▶ _Assignment_: Line by line, set down the following material again exactly.

▶ _Dataset section_:
******

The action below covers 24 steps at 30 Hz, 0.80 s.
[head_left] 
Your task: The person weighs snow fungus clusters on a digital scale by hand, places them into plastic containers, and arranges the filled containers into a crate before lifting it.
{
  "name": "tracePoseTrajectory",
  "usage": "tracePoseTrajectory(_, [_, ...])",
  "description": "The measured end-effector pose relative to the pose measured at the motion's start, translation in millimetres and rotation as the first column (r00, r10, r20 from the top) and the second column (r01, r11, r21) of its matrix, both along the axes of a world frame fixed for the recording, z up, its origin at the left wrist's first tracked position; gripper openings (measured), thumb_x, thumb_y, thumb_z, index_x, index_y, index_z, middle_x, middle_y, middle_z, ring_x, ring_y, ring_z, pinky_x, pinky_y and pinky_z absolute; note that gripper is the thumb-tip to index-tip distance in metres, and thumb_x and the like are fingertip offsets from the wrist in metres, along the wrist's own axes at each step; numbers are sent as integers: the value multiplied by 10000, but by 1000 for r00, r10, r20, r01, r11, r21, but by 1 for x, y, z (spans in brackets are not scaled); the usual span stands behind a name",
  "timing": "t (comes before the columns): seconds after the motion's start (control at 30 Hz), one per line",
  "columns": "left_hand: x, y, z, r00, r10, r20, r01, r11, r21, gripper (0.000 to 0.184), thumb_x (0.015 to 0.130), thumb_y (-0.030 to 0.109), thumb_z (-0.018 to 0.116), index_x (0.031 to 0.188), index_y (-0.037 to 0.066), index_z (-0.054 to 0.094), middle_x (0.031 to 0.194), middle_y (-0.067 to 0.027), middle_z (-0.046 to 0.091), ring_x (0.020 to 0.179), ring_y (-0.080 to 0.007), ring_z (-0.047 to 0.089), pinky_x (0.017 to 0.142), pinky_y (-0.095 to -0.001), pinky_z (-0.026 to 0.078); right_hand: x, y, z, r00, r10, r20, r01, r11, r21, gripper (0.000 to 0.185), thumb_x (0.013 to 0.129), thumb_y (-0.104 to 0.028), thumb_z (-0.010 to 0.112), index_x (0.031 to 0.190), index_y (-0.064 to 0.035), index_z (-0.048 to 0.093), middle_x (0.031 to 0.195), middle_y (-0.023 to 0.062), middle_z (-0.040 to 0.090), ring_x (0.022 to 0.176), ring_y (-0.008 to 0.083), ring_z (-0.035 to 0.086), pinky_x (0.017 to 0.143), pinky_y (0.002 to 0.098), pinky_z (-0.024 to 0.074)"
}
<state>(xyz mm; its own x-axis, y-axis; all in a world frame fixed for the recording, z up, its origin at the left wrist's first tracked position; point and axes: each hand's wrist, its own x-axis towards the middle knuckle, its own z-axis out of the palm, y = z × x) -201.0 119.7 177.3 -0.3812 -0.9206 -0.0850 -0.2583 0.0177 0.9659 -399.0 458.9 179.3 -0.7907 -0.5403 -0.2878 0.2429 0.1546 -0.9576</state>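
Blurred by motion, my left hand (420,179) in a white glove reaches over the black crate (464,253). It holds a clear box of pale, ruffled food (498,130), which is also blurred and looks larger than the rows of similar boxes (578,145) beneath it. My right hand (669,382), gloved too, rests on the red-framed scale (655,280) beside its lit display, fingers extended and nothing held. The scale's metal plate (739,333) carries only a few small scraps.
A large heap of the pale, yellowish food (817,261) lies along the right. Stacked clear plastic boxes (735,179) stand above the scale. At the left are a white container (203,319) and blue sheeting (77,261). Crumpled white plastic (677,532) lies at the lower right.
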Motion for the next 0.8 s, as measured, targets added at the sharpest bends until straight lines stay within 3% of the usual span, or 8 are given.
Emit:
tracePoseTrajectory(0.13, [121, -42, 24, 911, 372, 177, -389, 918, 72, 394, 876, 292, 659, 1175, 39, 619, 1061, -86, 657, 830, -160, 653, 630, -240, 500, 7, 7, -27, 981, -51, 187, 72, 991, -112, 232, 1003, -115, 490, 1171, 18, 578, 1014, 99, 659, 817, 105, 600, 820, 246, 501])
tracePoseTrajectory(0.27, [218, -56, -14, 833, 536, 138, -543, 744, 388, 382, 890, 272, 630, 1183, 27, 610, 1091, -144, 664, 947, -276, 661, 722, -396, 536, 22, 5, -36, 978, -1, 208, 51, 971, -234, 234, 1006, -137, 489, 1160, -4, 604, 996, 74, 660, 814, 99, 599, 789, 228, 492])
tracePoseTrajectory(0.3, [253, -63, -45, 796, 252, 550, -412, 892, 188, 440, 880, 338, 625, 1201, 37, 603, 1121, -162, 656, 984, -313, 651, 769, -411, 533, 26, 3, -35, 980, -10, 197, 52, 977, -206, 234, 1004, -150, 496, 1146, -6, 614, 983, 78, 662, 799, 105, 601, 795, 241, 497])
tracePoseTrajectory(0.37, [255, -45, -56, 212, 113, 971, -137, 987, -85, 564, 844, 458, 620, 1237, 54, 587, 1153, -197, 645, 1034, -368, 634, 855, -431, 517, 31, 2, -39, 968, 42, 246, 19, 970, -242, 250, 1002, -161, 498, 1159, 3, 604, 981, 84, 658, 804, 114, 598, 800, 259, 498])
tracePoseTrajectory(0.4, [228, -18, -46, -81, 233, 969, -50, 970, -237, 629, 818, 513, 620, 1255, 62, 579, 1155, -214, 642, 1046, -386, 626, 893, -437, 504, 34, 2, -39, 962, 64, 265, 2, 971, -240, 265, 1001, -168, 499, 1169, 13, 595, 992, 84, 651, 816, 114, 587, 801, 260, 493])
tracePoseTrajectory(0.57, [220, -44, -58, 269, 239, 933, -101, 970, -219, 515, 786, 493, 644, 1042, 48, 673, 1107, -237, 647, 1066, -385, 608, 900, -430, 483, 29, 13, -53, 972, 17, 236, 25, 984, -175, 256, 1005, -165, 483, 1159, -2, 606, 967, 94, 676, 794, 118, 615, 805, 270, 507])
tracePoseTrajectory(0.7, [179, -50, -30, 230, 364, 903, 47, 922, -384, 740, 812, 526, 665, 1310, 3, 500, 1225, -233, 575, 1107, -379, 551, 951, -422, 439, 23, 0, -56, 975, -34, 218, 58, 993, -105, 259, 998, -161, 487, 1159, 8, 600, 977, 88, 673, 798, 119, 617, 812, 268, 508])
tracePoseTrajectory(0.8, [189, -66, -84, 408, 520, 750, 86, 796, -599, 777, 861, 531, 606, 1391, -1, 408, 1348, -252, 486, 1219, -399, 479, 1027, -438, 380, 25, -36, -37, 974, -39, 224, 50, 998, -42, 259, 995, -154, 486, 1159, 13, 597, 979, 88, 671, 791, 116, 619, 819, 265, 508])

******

▶ _Response to this exercise_:
The action below covers 24 steps at 30 Hz, 0.80 s.
[head_left] 
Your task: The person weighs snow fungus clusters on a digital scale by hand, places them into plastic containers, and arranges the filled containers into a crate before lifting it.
{
  "name": "tracePoseTrajectory",
  "usage": "tracePoseTrajectory(_, [_, ...])",
  "description": "The measured end-effector pose relative to the pose measured at the motion's start, translation in millimetres and rotation as the first column (r00, r10, r20 from the top) and the second column (r01, r11, r21) of its matrix, both along the axes of a world frame fixed for the recording, z up, its origin at the left wrist's first tracked position; gripper openings (measured), thumb_x, thumb_y, thumb_z, index_x, index_y, index_z, middle_x, middle_y, middle_z, ring_x, ring_y, ring_z, pinky_x, pinky_y and pinky_z absolute; note that gripper is the thumb-tip to index-tip distance in metres, and thumb_x and the like are fingertip offsets from the wrist in metres, along the wrist's own axes at each step; numbers are sent as integers: the value multiplied by 10000, but by 1000 for r00, r10, r20, r01, r11, r21, but by 1 for x, y, z (spans in brackets are not scaled); the usual span stands behind a name",
  "timing": "t (comes before the columns): seconds after the motion's start (control at 30 Hz), one per line",
  "columns": "left_hand: x, y, z, r00, r10, r20, r01, r11, r21, gripper (0.000 to 0.184), thumb_x (0.015 to 0.130), thumb_y (-0.030 to 0.109), thumb_z (-0.018 to 0.116), index_x (0.031 to 0.188), index_y (-0.037 to 0.066), index_z (-0.054 to 0.094), middle_x (0.031 to 0.194), middle_y (-0.067 to 0.027), middle_z (-0.046 to 0.091), ring_x (0.020 to 0.179), ring_y (-0.080 to 0.007), ring_z (-0.047 to 0.089), pinky_x (0.017 to 0.142), pinky_y (-0.095 to -0.001), pinky_z (-0.026 to 0.078); right_hand: x, y, z, r00, r10, r20, r01, r11, r21, gripper (0.000 to 0.185), thumb_x (0.013 to 0.129), thumb_y (-0.104 to 0.028), thumb_z (-0.010 to 0.112), index_x (0.031 to 0.190), index_y (-0.064 to 0.035), index_z (-0.048 to 0.093), middle_x (0.031 to 0.195), middle_y (-0.023 to 0.062), middle_z (-0.040 to 0.090), ring_x (0.022 to 0.176), ring_y (-0.008 to 0.083), ring_z (-0.035 to 0.086), pinky_x (0.017 to 0.143), pinky_y (0.002 to 0.098), pinky_z (-0.024 to 0.074)"
}
<state>(xyz mm; its own x-axis, y-axis; all in a world frame fixed for the recording, z up, its origin at the left wrist's first tracked position; point and axes: each hand's wrist, its own x-axis towards the middle knuckle, its own z-axis out of the palm, y = z × x) -201.0 119.7 177.3 -0.3812 -0.9206 -0.0850 -0.2583 0.0177 0.9659 -399.0 458.9 179.3 -0.7907 -0.5403 -0.2878 0.2429 0.1546 -0.9576</state>
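Blurred by motion, my left hand (420,179) in a white glove reaches over the black crate (464,253). It holds a clear box of pale, ruffled food (498,130), which is also blurred and looks larger than the rows of similar boxes (578,145) beneath it. My right hand (669,382), gloved too, rests on the red-framed scale (655,280) beside its lit display, fingers extended and nothing held. The scale's metal plate (739,333) carries only a few small scraps.
A large heap of the pale, yellowish food (817,261) lies along the right. Stacked clear plastic boxes (735,179) stand above the scale. At the left are a white container (203,319) and blue sheeting (77,261). Crumpled white plastic (677,532) lies at the lower right.
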Motion for the next 0.8 s, as measured, targets added at the sharpest bends until straight lines stay within 3% of the usual span, or 8 are given.
Emit:
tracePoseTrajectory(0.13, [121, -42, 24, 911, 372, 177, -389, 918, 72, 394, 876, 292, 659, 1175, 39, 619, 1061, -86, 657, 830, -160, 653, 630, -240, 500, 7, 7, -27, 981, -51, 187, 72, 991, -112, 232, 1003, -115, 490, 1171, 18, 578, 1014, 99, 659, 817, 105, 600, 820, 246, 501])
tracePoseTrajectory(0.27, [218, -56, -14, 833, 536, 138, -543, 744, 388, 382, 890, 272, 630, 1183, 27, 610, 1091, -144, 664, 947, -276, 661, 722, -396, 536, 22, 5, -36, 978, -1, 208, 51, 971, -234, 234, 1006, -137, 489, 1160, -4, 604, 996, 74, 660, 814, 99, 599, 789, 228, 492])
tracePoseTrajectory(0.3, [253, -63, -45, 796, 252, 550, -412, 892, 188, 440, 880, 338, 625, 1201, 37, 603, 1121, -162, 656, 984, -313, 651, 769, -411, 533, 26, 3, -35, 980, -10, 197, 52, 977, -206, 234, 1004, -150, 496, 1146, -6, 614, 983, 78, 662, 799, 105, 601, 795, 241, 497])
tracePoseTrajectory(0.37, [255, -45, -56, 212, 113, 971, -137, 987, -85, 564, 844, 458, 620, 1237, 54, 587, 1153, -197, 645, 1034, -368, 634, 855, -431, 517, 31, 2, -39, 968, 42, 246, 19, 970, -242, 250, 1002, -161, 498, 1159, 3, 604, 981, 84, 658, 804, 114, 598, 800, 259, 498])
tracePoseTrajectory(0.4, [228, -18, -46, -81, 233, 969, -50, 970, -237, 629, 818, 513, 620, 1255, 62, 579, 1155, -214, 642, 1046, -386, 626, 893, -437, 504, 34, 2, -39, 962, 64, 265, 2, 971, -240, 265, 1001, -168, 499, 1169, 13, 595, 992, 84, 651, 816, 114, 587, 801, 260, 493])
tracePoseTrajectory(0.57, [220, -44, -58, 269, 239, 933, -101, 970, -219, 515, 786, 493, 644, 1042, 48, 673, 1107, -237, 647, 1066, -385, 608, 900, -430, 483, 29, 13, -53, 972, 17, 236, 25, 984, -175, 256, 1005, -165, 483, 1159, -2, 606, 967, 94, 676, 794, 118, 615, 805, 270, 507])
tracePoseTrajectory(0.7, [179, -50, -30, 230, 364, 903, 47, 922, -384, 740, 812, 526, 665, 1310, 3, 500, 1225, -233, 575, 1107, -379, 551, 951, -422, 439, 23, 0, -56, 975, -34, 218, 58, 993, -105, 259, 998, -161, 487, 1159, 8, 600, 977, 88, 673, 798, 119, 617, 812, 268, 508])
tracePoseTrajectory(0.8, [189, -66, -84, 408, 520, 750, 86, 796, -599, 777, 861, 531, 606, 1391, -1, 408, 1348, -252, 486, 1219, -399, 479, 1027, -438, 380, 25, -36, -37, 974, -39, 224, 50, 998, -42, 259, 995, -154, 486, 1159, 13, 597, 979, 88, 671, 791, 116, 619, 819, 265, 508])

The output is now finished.